Wednesday, June 04, 2008

Countermovements & Inefficient angles (Windup)

To better makes sense of your legs and how you windup, they work like your arms. There is a difference in strength when measured isometrically (static) and say how to make club head speed to send the golf ball 300 yards!

So lets think about your arms and think about your biceps muscle and a inefficient angle of attachment of the muscle to the bone when the elbow is extended. If the elbow flexion through the complete range of motion (ROM) of the elbow joint is to be made, one can exert a greater force on a dynamometer or lift a heavier weight by first making and then braking a rapid countermovement with a resistance such as a weight of the dumbbell to be lifted during the subsequent elbow flexion.

This countermovement or what we call (windup) causes the biceps to be stretched as it contracts eccentrically to brake the downward movement of the dumbbell. Thereafter an immediate high level of force is generated during the rapidly ensuing elbow flexion movement.
A similar sort of positive effect of countermovement is sought whenever one winds up prior to throwing a baseball, football, golf, ax, or when one winds up with with a sledge hammer to ring the gong at a carnival.

Does not a woodsman wind up with their ax prior to chopping a tree? We can learn from other forms of labor!

The apparent reason why a windup e.g. golf, ax, etc... or countermovement aids the expression of strength is that by stretching the elastic muscle and connective tissue during the eccentric contraction phase, energy is stored in these tissues that is immediately released during the first part of the subsequent concentric contraction.

At the highest level of professional skiing, we worked on this phase of the legs working because the legs are moving so fast. The stored energy is somewhat similar to that observed when a rubber band is first stretched and then released. The angle of your leg will increase or decreased one's chance to store energy. In fact, if you had your mind on the outside leg of a ski turn, you were late!
That was one of the main reason Anke Friedrich from Germany was boht NCAA Sl and GS Champion when she raced for the University of Utah. We had Anke looking a pictures at her home in her bathroom, bedroom, etc... to keep the inside leg at a certain angle to increase stretch and speed of that leg. It made her quicker!
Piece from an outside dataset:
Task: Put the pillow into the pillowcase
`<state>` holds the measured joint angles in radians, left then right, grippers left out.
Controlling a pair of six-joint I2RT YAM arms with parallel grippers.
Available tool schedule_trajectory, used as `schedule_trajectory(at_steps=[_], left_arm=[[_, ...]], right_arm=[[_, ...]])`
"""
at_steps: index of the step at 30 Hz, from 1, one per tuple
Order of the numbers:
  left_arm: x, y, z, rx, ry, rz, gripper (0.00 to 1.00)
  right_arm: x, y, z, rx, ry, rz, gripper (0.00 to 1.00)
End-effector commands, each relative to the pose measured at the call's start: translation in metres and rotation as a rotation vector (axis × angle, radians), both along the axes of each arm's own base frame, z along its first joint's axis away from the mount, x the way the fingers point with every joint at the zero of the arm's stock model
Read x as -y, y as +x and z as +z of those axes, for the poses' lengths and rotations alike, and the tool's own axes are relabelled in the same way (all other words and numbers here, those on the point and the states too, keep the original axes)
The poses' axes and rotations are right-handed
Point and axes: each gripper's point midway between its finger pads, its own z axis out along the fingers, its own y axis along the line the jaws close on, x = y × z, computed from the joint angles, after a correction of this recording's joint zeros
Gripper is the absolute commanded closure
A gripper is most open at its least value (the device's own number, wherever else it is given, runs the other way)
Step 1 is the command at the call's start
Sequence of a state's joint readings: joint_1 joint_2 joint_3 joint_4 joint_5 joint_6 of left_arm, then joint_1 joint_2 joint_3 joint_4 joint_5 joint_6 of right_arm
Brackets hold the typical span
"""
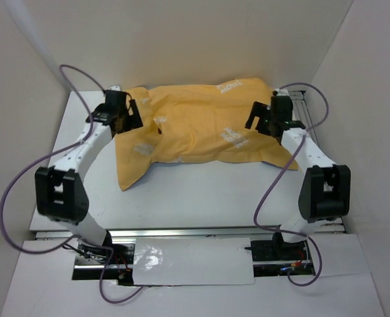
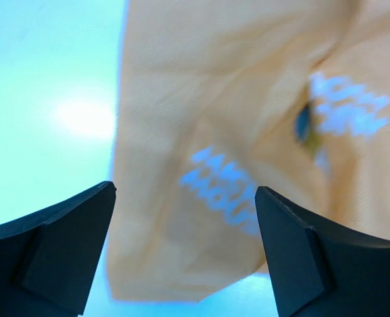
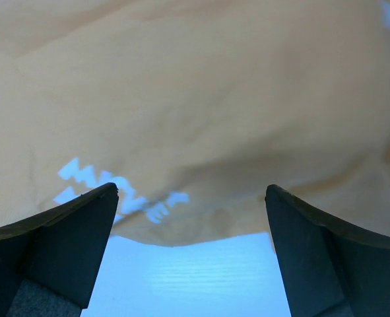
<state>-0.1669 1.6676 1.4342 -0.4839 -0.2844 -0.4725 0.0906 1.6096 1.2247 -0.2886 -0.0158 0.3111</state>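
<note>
Mustard pillowcase [image 1: 201,125] bulging, contents hidden, left and right jaws spread wide, empty.

High rear overhead view; both wrist views close, downward, on the same pillowcase [image 1: 201,125].

Overhead view: bright, even, diffuse light inside white walls [image 1: 181,39], sharp throughout. A pale streak of light runs down the back-left wall. The pillowcase [image 1: 201,125] casts only a soft, narrow shadow on the table [image 1: 201,191] along its near edge. A glossy sheet [image 1: 195,261] at the near edge carries patchy white glare. Both wrist views are softer — the cloth and its printed logos are blurred, and the table takes on a cold blue cast. In the left wrist view, a hazy glare spot sits on the table, and the left gripper's fingers [image 2: 63,251] show as near-black shapes.
</note>
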Motion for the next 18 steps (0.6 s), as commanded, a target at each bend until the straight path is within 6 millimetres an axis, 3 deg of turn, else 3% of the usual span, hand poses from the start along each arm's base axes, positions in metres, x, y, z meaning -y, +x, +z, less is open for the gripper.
schedule_trajectory(at_steps=[1,2,4,9,11,14,18], left_arm=[[-0.021,-0.047,-0.029,-0.067,-0.097,0.151,0.00],[-0.022,-0.056,-0.038,-0.088,-0.122,0.170,0.00],[-0.020,-0.084,-0.066,-0.160,-0.176,0.199,0.00],[-0.003,-0.127,-0.116,-0.270,-0.254,0.170,0.00],[0.003,-0.137,-0.119,-0.272,-0.283,0.148,0.00],[0.004,-0.151,-0.132,-0.274,-0.300,0.148,0.00],[0.003,-0.159,-0.142,-0.291,-0.313,0.162,0.00]], right_arm=[[0.029,-0.014,0.012,0.047,0.127,-0.131,0.00],[0.046,-0.023,0.000,0.021,0.132,-0.179,0.00],[0.065,-0.031,-0.004,0.016,0.147,-0.243,0.00],[0.102,-0.052,-0.022,-0.010,0.160,-0.398,0.00],[0.114,-0.062,-0.035,-0.028,0.217,-0.454,0.00],[0.124,-0.065,-0.035,-0.008,0.277,-0.489,0.00],[0.127,-0.076,-0.057,-0.064,0.294,-0.517,0.00]])
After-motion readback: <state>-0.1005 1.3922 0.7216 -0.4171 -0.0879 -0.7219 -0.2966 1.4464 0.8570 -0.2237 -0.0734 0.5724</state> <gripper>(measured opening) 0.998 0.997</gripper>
That is why you see people fighting the moves on both skis and cycling. People tend to work on the wrong phase of the pedal stroke. They muscle it too much! And when you muscle it too much, you are more inefficient, giving the foot speed of about 5,000 strokes per hour.
We just had Kurt Hartmaier of Racer Mate (Sales & Technical Support) maker of Velotron and CompuTrainer at the Ironman show make 100 more watts at the Quest Center in Boise by showing him how to do this. We had many people standing around watching the watts go up!
The next time someone is measuring strength for you, precautions should be taken to either eliminate or standardize windup movements because there will be differences in subjects' skills in performing any sport.
Here is his number for those of you who don't think this so! 206 524-7392 ext. 338 or 800 522-3610 in Seattle, WA.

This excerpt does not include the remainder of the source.